Ces prémisses conduisent aux grandes figures de l’abstraction américaine, dont on peut dire que chacune est représentée par une œuvre remarquable, à commencer par Jackson Pollock, avec un Untitled de 1949 et The Deep de 1953, cette dernière appartenant au MNAM. Un extrait du film réalisé par Sacha Guitry Ceux de chez nous (1915), qui met quelques instants en scène Monet à Giverny en regard d’une manifestation de dripping de Pollock est suggestif. A l’effet de saturation qu’offre Pollock, on peut rattacher les aboutissements très construits de Mark Tobey (White Journey, 1956) et du canadien Jean-Paul Riopelle (Sans titre, 1954).

Jouant autrement avec formes et couleurs, Philip Guston (admirable Painting de 1954, par juxtaposition de traînées rouges, infiltrées de quelques touches de vert, aqueuses), Morris Louis, Clyfford Still, Sam Francis, sont présents, tous venus de collections de musées américains (Baltimore, Washington), ou européens (Bâle, Madrid), mais on le sait, peu de Paris, qui a mis longtemps à les admettre – comme les contemporains du vieux Monet des années vingt. On pouvait étendre le regard, comme des expositions plus amples ont pu le faire, à d’autres peintres (on pense à « Monet y la Abstracción », exposition à la Fondation Thyssen-Bornemisza à Madrid en 2010, qui s’élargissait, à partir des mêmes noms et œuvres, à Robert Ryman, Lee Krasner et à l’allemand Gerhard Richter notamment, même aussi à Vieira da Siva, Bazaine…).

Deux artistes femmes sont étincelantes. Avec deux grandes peintures de 1963, Helen Frankenthaler offre sur de vastes toiles une évasion presque vaporeuse, la couleur semblant imbiber la toile. Mais c’est sans doute, plus tardive, Joan Mitchell, tant impressionnée par Monet qu’elle vécut à Vétheuil, en regard de son jardin, qui impose à la fois sa force gestuelle, par larges touches entremêlées, et l’art de suggérer, par la couleur, des compositions à la fois abstraites et évocatrices (eau, lumière, fugitivité des sensations…).
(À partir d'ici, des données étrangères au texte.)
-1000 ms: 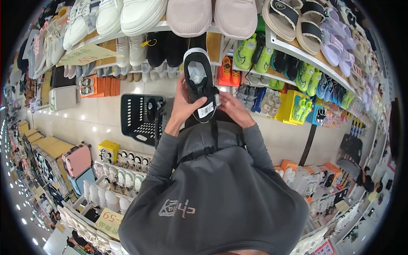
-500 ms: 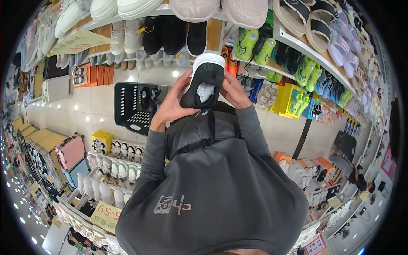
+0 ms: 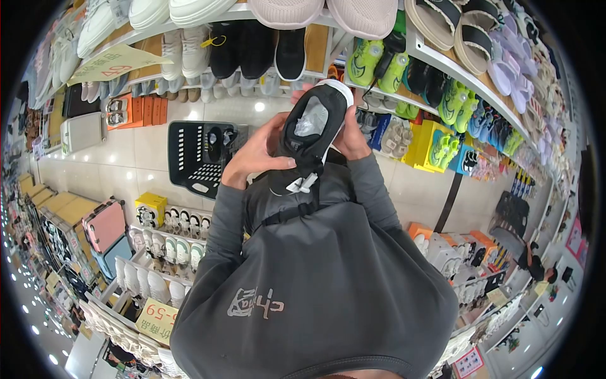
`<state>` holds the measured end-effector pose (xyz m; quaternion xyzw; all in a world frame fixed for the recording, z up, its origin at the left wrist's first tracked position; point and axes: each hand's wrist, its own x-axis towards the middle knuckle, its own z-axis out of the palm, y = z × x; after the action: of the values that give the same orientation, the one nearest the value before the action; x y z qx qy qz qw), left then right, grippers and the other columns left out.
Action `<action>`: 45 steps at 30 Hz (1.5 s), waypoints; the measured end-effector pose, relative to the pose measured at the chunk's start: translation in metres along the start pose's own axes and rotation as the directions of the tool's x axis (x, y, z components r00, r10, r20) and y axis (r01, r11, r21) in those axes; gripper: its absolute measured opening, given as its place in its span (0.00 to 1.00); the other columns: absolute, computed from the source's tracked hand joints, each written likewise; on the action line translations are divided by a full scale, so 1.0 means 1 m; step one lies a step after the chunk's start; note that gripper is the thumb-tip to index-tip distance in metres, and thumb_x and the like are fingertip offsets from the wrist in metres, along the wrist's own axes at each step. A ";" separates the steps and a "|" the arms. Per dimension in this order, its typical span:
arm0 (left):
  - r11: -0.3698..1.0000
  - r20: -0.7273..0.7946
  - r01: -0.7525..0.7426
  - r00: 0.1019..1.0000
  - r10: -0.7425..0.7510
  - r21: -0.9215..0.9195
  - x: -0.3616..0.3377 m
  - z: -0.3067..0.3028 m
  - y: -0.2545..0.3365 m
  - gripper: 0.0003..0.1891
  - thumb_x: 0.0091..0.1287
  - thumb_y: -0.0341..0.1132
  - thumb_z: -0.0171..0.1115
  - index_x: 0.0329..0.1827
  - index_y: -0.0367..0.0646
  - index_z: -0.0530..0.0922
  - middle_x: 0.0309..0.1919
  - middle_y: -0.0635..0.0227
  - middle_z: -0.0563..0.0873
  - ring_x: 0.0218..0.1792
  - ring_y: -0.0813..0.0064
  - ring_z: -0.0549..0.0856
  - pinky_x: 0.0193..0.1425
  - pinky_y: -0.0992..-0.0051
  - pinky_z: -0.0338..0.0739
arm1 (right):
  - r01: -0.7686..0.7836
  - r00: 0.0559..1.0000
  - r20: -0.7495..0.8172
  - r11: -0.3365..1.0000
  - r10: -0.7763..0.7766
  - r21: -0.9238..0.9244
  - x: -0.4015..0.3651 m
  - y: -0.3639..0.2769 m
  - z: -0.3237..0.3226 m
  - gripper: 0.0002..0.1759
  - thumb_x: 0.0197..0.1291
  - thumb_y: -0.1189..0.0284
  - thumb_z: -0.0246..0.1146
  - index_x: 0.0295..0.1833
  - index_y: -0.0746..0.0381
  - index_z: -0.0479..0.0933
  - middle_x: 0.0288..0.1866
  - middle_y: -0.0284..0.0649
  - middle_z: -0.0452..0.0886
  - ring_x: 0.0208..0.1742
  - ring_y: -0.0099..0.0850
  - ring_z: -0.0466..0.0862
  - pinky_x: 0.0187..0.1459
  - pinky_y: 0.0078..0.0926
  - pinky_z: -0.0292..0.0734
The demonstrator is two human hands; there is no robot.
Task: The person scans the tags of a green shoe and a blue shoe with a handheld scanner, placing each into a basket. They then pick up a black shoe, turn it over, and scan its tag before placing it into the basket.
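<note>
A black sneaker (image 3: 328,104) with a white sole is held up in front of my chest, its opening facing me. Pale crumpled stuffing fills the inside, and white marks show near the end closest to my body. My left hand (image 3: 255,151) grips its left side, with the thumb lying across the near part. Along the right side, my right hand (image 3: 351,136) is closed on the white sole edge, its fingers partly hidden behind the shoe.
A dark plastic basket (image 3: 183,158) with dark shoes inside stands on the floor to the left. Ahead, shelves carry black sneakers (image 3: 291,54), pink shoes (image 3: 363,16) and green shoes (image 3: 365,62). A yellow box (image 3: 426,145) sits at right. Behind me are more shoe racks and a pink suitcase (image 3: 104,226).
The sneaker has been turned in my hands, so its opening now faces me more fully and its white sole edge lies on the right. Both hands still hold it.
</note>
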<state>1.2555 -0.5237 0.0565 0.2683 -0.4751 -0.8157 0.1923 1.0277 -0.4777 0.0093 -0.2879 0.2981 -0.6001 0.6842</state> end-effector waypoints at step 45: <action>0.937 -0.159 0.014 0.986 0.044 0.349 -0.009 0.026 -0.016 0.55 0.54 0.36 0.86 0.83 0.32 0.61 0.76 0.51 0.72 0.79 0.63 0.69 0.84 0.67 0.58 | 0.289 0.758 -0.642 0.941 -0.113 0.175 -0.001 -0.012 -0.013 0.39 0.81 0.40 0.46 0.77 0.62 0.69 0.72 0.42 0.78 0.71 0.38 0.80 0.73 0.38 0.74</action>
<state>1.2456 -0.4936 0.0548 0.3607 -0.5968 -0.6922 0.1862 1.0106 -0.4780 0.0099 -0.0103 0.3916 -0.7658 0.5099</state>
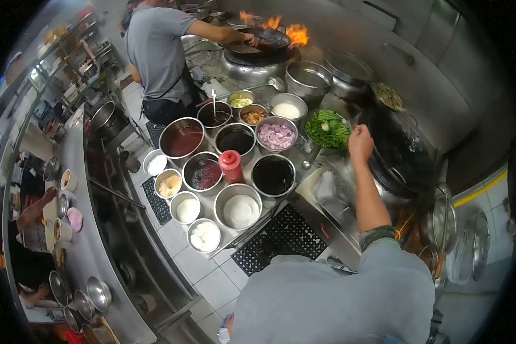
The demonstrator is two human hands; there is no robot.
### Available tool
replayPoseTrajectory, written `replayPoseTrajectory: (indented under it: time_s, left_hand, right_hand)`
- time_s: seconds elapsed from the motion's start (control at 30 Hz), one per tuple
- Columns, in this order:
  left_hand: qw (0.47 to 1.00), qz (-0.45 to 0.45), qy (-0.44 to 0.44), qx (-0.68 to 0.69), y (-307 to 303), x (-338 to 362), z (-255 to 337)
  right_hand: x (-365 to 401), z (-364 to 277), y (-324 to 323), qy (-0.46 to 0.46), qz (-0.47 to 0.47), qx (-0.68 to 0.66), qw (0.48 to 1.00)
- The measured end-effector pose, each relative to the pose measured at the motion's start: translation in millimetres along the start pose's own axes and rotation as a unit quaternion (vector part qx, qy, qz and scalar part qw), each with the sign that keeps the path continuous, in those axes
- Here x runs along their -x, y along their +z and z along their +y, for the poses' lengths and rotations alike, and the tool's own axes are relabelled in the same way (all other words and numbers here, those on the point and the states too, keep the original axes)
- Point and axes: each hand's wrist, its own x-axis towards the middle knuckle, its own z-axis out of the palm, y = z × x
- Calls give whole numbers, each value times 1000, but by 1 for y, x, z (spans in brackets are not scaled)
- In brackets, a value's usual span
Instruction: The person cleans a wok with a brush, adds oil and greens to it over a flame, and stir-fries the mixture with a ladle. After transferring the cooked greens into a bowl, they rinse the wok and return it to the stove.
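My right hand is closed, fingers curled together, at the right edge of a bowl of chopped leafy greens. What it holds, if anything, is hidden. Just right of it sits a large dark wok on the stove. A ladle rests below the greens. Left of them stand metal pots, one with sliced purple onions and one with dark liquid. A red squeeze bottle is among the pots. I cannot see my left hand; only a sliver of skin shows at the bottom edge.
A co-worker handles a wok with flames behind it. A steel counter with metal bowls runs along the left, another person's arms beyond it. Black perforated mats lie on the tiled floor. Lids stand at the right.
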Motion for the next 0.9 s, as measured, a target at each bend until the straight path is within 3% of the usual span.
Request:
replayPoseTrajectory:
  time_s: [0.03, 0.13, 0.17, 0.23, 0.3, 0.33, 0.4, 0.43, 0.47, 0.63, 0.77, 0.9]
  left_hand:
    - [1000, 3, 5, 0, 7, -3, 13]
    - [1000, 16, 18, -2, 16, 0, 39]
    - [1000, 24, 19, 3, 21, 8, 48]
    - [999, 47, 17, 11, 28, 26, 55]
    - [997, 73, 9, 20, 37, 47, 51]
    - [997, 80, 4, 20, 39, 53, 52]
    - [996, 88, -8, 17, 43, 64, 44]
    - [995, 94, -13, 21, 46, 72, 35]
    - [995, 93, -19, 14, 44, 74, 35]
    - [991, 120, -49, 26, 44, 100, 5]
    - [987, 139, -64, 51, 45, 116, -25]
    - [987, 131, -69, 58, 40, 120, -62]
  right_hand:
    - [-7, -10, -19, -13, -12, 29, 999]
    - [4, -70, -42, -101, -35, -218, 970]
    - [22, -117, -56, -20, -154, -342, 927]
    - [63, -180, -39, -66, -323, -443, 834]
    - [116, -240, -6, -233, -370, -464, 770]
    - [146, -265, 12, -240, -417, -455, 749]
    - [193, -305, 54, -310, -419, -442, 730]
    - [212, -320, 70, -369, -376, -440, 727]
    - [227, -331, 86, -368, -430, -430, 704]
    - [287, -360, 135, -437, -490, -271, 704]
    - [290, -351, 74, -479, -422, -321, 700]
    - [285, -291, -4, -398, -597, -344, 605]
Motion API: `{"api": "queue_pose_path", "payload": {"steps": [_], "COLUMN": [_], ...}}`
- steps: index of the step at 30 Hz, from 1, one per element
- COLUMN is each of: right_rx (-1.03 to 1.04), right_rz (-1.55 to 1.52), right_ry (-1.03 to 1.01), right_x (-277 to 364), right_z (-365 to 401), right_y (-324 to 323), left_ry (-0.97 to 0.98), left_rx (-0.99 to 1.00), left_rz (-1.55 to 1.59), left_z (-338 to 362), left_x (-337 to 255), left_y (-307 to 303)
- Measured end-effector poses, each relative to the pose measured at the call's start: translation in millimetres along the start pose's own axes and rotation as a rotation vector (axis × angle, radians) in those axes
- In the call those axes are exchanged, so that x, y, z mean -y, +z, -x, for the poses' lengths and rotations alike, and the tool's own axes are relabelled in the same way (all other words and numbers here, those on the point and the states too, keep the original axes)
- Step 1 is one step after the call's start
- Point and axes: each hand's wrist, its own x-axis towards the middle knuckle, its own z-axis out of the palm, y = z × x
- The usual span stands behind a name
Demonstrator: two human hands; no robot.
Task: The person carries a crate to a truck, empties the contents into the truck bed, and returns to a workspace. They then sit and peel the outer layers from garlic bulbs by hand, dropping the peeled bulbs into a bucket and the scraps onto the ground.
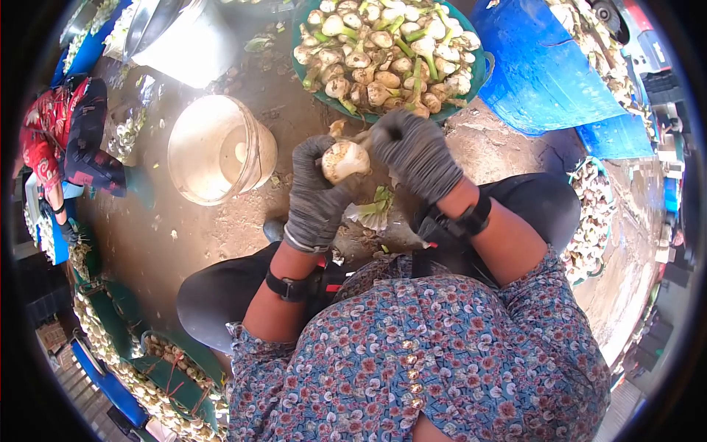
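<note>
My left hand (317,193), in a grey striped glove, is closed round a white garlic bulb (346,160) with its root side turned up. My right hand (414,153), gloved the same way, is closed just right of the bulb. A dry stalk (359,137) runs from near the bulb to its fingers; what else they grip is hidden. Below the hands lies a pale green leafy scrap (376,210). Ahead stands a green basin (303,72) heaped with garlic bulbs, some with green stems. Left of my hands, a white bucket (210,151) is tipped towards me with a pale piece inside.
A shiny metal pot (188,44) stands at the top left. Blue tubs (545,77) with garlic stalks are at the upper right, above a basket of garlic (589,221). At the left sits another person (66,140). More garlic (110,339) lies at the lower left.
</note>
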Motion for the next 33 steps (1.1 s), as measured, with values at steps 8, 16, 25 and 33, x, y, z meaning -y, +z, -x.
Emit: {"api": "queue_pose_path", "payload": {"steps": [8, 16, 25, 33], "right_rx": [-0.23, -0.034, 0.078, 0.355], "right_rz": [0.389, 0.432, 0.269, 0.033], "right_ry": [0.0, -0.8, -0.727, -0.363], "right_x": [-69, 26, 35, 4], "right_z": [-51, -1, 20, 9], "right_y": [-36, -3, 16, 16], "left_ry": [-0.238, -0.243, -0.104, 0.078], "left_rx": [0.0, 0.107, 0.129, 0.272], "left_rz": [0.61, 0.642, -0.073, -0.311], "left_z": [-1, -3, 7, 15], "left_x": [-18, -4, 34, 0], "left_y": [-29, -26, -32, -42]}}
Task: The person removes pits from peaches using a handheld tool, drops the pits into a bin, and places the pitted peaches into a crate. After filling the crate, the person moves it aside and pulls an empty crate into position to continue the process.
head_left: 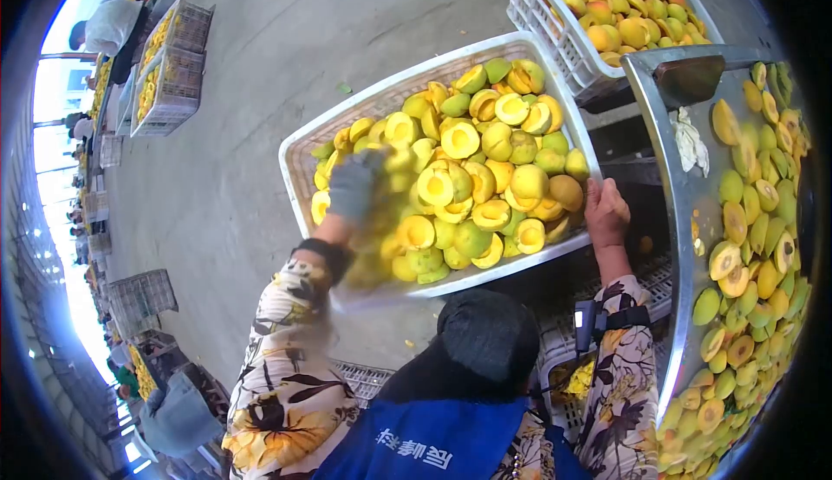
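Observation:
A white plastic crate (399,76) full of halved yellow-green stone fruit, like peaches (459,140), is tilted in front of me. Many halves show a hollow where the stone sat. My left hand (354,187), in a grey glove, is over the fruit at the crate's left end; its fingers and the fruit beside it are smeared by motion. My right hand (607,211) is bare and closed round the crate's right rim. A dark band is on the left wrist, and a strapped device (588,320) is on the right forearm.
A metal-edged table (663,164) on the right carries many fruit halves and a crumpled white cloth (690,142). Another white crate (555,34) of fruit stands at the upper right. Stacked crates (173,90) and people are to the left, across the concrete floor (260,47).

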Available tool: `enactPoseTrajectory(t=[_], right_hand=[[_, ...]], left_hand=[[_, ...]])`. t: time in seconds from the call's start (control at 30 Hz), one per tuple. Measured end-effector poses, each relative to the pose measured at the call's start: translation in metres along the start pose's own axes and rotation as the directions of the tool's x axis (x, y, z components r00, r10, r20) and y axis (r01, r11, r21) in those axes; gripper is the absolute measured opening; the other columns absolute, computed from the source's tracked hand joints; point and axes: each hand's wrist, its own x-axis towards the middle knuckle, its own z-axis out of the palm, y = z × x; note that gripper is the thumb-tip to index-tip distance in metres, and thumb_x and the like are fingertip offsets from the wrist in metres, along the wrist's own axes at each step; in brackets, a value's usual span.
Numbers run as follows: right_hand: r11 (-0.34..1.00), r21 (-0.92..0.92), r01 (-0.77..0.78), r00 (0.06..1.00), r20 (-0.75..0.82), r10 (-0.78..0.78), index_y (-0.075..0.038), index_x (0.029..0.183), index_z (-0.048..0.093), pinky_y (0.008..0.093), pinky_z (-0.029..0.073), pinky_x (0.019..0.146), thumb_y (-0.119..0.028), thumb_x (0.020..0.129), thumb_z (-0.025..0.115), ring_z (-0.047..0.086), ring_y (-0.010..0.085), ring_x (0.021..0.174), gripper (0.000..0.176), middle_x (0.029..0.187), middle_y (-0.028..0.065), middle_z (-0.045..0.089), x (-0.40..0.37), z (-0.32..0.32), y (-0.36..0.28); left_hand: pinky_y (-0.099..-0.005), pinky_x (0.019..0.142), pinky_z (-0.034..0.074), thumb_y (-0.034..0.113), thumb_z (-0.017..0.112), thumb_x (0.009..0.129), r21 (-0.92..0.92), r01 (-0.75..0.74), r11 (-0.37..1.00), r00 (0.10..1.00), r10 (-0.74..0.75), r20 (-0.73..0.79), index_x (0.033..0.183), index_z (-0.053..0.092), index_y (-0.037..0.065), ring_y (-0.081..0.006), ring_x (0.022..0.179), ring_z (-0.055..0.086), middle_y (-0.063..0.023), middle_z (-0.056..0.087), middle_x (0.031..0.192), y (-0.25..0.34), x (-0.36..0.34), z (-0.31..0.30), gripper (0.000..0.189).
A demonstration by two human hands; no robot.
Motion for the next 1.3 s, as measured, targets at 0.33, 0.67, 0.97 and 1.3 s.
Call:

Les Américains de l’après-guerre, qui ont assimilé les audaces de Monet et créé des formes picturales si neuves qu’elles ont éclipsé les Écoles de Paris, aussi talentueuse fut leur résistance, sont présents à Paris, et leur présence est éblouissante. On peut sans doute prolonger le plaisir de cette rencontre, d’une part, à partir du 1er juin, à la Fondation Custodia (« Le rêve américain : du pop art à nos jours »), d’autre part à la galerie 1900-2000 (« David et Michel Fleiss, l’avant-garde américaine ).

Philippe Reliquet

Nymphéas, l’Abstraction américaine et le dernier Monet
Musée de l'Orangerie, 13 avril – 20 août 2018.

Le rêve américain : du pop art américain à nos jours. 
Exposition « Fondation Custodia, 121 rue de Lille, 75007, Paris. 

America’s avant-gardes, 2 juin – 2 septembre 2018. 
Galerie 1900-2000, 8 rue Bonaparte, 75006, Paris.